Try it —
Whenever the word "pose" turns up in a line of the data below, copy that line.

Records shown —
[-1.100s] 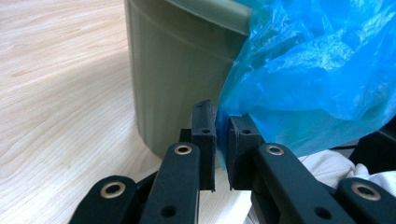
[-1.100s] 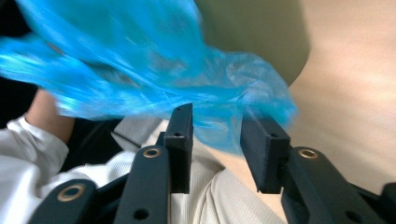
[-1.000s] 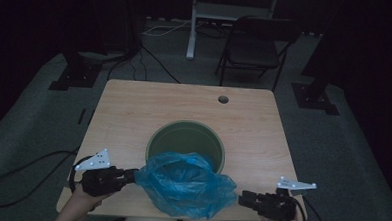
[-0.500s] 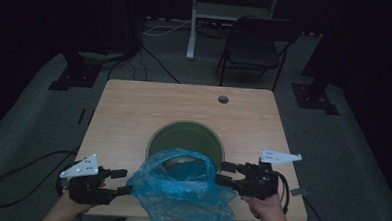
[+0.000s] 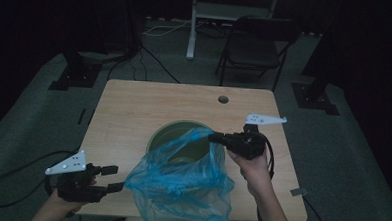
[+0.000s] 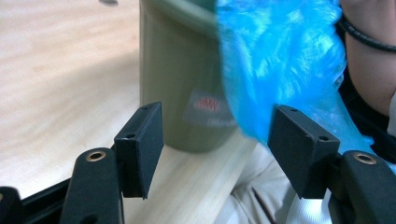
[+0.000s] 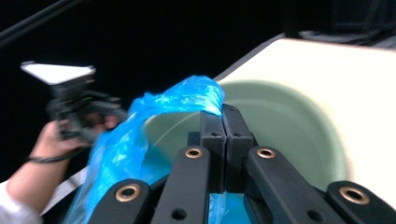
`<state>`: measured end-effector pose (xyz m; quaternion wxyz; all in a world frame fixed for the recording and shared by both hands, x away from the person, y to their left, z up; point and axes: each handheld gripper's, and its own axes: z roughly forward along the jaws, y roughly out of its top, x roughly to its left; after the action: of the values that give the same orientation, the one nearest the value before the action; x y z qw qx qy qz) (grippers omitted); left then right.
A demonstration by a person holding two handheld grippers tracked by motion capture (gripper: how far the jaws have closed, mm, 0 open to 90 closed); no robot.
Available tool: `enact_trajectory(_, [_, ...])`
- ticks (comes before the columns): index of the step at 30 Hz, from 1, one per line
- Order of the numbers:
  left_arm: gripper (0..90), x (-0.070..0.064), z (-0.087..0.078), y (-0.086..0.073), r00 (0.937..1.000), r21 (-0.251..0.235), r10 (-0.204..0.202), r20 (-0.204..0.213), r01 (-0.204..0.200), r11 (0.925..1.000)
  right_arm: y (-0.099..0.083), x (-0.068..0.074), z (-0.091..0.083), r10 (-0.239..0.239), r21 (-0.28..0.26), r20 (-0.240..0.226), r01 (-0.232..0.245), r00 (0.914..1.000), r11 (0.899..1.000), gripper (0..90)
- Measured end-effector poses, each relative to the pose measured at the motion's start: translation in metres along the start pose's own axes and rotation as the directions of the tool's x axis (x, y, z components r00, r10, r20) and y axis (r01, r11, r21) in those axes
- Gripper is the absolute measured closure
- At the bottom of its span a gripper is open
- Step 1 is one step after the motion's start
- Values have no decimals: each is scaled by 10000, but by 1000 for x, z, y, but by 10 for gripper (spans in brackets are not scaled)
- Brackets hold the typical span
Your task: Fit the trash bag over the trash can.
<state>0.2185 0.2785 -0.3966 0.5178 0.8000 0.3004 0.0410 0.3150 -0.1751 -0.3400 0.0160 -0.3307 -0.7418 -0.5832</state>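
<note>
**Blue bag held at one edge over green bin**

The wooden table (image 5: 133, 118) carries a round green bin (image 5: 175, 139) near its front edge. A blue plastic bag (image 5: 180, 185) lies against the bin's near side; part of it overhangs the table's front edge and its upper edge is lifted across the bin's mouth.

The right gripper (image 5: 218, 138) is over the bin's right rim. In the right gripper view its jaws are pressed together on the top edge of the bag, with film showing between and below the pads.

The left gripper (image 5: 112, 179) is at the table's front left corner, beside the bag's left end. In the left gripper view its jaws are spread wide with nothing between them; the bag lies just past the far pad. Whether that pad touches the film cannot be told, as the picture is blurred there.

A small dark hole (image 5: 223, 99) sits near the table's far edge.
</note>
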Motion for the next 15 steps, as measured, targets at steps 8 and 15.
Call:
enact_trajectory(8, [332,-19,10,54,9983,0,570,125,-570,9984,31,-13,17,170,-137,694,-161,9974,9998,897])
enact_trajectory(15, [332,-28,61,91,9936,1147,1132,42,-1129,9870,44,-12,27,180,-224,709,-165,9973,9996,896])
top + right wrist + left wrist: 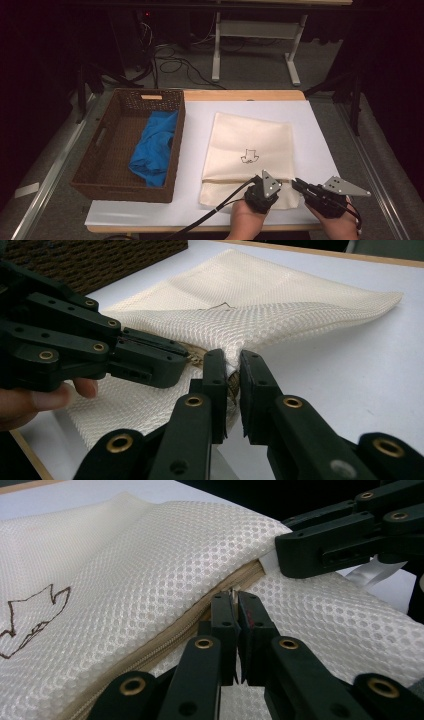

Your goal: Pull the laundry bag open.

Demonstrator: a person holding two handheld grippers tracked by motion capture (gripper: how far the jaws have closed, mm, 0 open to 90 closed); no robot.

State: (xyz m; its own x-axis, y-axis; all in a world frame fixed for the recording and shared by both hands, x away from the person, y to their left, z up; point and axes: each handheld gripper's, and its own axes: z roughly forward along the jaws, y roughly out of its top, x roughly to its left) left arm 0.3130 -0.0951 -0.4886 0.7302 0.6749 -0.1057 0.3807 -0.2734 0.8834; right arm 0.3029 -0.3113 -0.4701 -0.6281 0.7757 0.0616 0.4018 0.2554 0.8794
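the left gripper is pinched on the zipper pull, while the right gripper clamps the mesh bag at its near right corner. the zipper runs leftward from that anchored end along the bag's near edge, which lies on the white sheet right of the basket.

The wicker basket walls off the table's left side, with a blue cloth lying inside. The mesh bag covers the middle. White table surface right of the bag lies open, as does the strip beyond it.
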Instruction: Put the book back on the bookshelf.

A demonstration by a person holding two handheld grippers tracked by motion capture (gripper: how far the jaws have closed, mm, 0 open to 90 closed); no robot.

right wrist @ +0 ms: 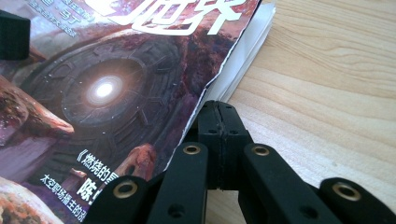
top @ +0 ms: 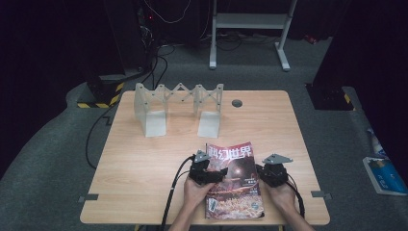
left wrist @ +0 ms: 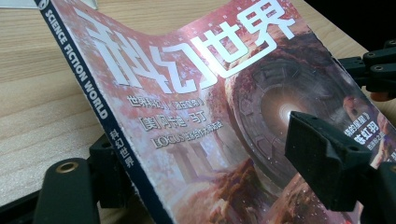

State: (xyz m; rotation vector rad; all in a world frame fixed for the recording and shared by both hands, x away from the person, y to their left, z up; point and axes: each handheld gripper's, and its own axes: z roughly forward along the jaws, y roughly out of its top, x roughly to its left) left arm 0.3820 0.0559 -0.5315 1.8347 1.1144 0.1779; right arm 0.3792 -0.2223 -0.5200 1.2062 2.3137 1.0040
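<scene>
A science-fiction magazine (top: 235, 192) with a reddish cover lies near the table's front edge. My left gripper (top: 211, 172) is at its spine side. In the left gripper view the gripper (left wrist: 212, 154) is open and straddles the raised spine edge of the magazine (left wrist: 187, 93), with one jaw under it and the other over the cover. My right gripper (top: 262, 172) is at the magazine's right edge. In the right gripper view its jaws (right wrist: 218, 123) are shut together, and the tip touches the cover's edge (right wrist: 210, 84) where the white pages show. Nothing visible sits between them.
A white folding book rack (top: 178, 103) stands at the back of the wooden table (top: 144, 159), with a grey round cap (top: 236, 103) to its right. Cables trail from both grippers over the front edge. A white stand frame (top: 250, 29) is on the floor behind.
</scene>
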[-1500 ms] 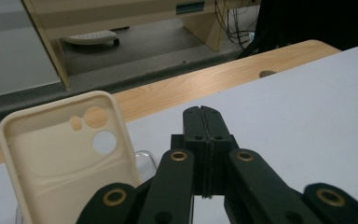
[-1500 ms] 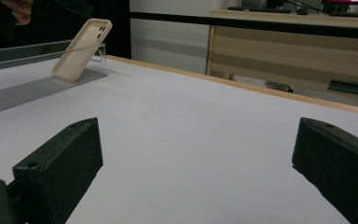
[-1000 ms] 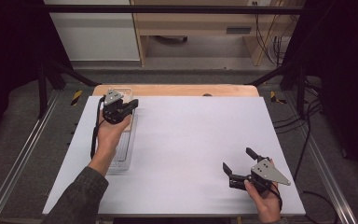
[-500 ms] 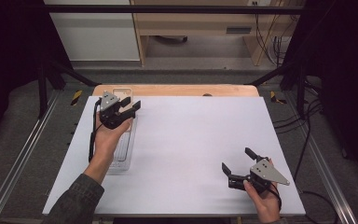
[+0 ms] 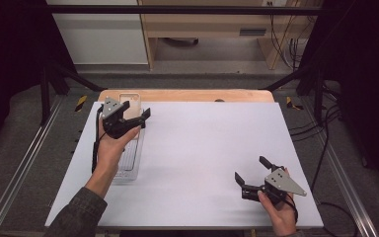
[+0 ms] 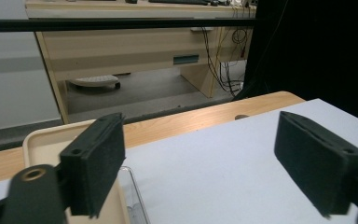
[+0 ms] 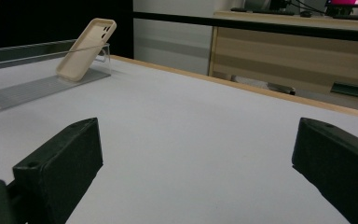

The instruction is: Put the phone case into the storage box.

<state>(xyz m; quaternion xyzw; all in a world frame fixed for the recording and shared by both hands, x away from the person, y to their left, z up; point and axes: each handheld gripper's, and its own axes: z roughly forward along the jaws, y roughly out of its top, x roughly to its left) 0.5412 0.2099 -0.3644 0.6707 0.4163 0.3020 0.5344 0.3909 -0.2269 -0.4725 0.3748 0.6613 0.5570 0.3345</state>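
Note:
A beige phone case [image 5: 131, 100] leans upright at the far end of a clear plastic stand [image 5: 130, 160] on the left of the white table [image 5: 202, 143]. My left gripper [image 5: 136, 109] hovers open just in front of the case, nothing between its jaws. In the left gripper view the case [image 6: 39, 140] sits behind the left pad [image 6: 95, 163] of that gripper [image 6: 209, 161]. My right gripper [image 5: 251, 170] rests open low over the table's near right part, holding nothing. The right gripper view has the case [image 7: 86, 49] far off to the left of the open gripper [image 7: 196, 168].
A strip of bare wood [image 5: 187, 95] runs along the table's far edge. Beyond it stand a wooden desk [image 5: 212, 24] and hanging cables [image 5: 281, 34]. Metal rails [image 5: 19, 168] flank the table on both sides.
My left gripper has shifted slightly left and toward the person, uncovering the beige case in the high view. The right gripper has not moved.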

Response area —
`<state>`: measured end-effector pose (xyz m; quaternion wxyz; all in a world frame fixed for the recording and shared by both hands, x away from the person, y to their left, z up; point and axes: each handheld gripper's, and its own axes: z roughly forward along the jaws, y roughly out of its top, x roughly to its left; after the action: of the values that give the same orientation, the one nearest the value before the action; x y z qw qx qy qz) (grippers omitted); left then right.
- Measured end-effector poses, each relative to the pose measured at the motion's start: translation in metres along the start pose's own axes and rotation as the directions of the tool's x axis (x, y, z components r00, r10, r20) and y axis (r01, r11, r21) in those axes

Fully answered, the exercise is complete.